▶ **WHAT THE TASK REQUIRES**:
Give every line of the data again, exactly.

▶ **DATASET EXCERPT**:
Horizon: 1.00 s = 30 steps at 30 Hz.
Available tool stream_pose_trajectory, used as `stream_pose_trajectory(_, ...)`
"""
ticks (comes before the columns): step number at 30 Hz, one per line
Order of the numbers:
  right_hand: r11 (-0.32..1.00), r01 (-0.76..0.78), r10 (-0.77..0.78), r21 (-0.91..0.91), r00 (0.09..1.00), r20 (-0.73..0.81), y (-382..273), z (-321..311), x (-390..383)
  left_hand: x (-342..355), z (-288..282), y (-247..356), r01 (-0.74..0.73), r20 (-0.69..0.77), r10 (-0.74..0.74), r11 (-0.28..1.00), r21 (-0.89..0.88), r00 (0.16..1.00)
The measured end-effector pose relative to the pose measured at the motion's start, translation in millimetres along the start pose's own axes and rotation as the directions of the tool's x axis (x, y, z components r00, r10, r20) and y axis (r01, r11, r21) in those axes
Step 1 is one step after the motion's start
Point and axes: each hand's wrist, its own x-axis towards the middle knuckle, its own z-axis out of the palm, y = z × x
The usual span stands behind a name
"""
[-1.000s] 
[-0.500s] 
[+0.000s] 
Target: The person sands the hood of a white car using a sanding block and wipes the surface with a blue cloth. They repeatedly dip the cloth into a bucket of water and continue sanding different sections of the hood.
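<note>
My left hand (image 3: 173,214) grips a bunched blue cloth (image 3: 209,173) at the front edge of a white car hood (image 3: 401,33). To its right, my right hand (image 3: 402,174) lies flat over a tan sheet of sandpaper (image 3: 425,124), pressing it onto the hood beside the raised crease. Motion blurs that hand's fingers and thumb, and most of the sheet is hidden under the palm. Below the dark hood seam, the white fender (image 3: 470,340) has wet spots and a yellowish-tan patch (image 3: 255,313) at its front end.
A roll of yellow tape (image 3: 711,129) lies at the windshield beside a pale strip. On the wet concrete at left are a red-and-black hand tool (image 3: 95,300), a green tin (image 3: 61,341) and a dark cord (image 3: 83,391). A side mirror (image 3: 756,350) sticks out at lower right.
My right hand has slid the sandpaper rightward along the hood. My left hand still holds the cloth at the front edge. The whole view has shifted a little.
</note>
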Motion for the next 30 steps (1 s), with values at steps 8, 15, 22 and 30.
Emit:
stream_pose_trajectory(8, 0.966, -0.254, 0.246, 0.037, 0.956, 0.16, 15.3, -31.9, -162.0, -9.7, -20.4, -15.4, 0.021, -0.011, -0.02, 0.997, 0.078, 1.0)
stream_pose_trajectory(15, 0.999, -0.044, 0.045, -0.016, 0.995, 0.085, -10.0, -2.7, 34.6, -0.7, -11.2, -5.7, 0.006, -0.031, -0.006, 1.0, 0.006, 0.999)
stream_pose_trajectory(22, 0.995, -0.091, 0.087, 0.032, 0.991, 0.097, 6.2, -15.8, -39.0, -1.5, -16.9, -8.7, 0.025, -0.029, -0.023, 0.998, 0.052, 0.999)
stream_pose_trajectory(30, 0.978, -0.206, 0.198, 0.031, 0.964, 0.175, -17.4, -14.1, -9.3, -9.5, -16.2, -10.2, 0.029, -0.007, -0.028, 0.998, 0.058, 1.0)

▶ **EXPECTED OUTPUT**:
Horizon: 1.00 s = 30 steps at 30 Hz.
Available tool stream_pose_trajectory, used as `stream_pose_trajectory(_, ...)`
"""
ticks (comes before the columns): step number at 30 Hz, one per line
Order of the numbers:
  right_hand: r11 (-0.32..1.00), r01 (-0.76..0.78), r10 (-0.77..0.78), r21 (-0.91..0.91), r00 (0.09..1.00), r20 (-0.73..0.81), y (-382..273), z (-321..311), x (-390..383)
  left_hand: x (-342..355), z (-288..282), y (-247..356), r01 (-0.74..0.73), r20 (-0.69..0.77), r10 (-0.74..0.74), r11 (-0.28..1.00), r21 (-0.89..0.88), r00 (0.16..1.00)
The measured end-effector pose relative to the pose measured at the motion's start, translation in millimetres along the start pose's own axes and rotation as the directions of the tool's x axis (x, y, z components r00, r10, r20) and y axis (r01, r11, r21) in those axes
Step 1 is one step after the motion's start
Point and axes: each hand's wrist, its own x-axis towards the middle knuckle, its own z-axis out of the palm, y = z × x
The usual span stands behind a name
"""
[-1.000s] 
[-0.500s] 
[+0.000s] 
Target: The person sands the hood of a white car using a sanding block and wipes the surface with a blue cloth. They repeatedly dip the cloth into a bucket of water and continue sanding different sections of the hood.
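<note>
My left hand (image 3: 173,214) grips a bunched blue cloth (image 3: 209,173) at the front edge of a white car hood (image 3: 401,33). To its right, my right hand (image 3: 402,174) lies flat over a tan sheet of sandpaper (image 3: 425,124), pressing it onto the hood beside the raised crease. Motion blurs that hand's fingers and thumb, and most of the sheet is hidden under the palm. Below the dark hood seam, the white fender (image 3: 470,340) has wet spots and a yellowish-tan patch (image 3: 255,313) at its front end.
A roll of yellow tape (image 3: 711,129) lies at the windshield beside a pale strip. On the wet concrete at left are a red-and-black hand tool (image 3: 95,300), a green tin (image 3: 61,341) and a dark cord (image 3: 83,391). A side mirror (image 3: 756,350) sticks out at lower right.
My right hand has slid the sandpaper rightward along the hood. My left hand still holds the cloth at the front edge. The whole view has shifted a little.
</note>
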Motion for the next 30 steps (1 s), with values at steps 8, 15, 22 and 30.
Emit:
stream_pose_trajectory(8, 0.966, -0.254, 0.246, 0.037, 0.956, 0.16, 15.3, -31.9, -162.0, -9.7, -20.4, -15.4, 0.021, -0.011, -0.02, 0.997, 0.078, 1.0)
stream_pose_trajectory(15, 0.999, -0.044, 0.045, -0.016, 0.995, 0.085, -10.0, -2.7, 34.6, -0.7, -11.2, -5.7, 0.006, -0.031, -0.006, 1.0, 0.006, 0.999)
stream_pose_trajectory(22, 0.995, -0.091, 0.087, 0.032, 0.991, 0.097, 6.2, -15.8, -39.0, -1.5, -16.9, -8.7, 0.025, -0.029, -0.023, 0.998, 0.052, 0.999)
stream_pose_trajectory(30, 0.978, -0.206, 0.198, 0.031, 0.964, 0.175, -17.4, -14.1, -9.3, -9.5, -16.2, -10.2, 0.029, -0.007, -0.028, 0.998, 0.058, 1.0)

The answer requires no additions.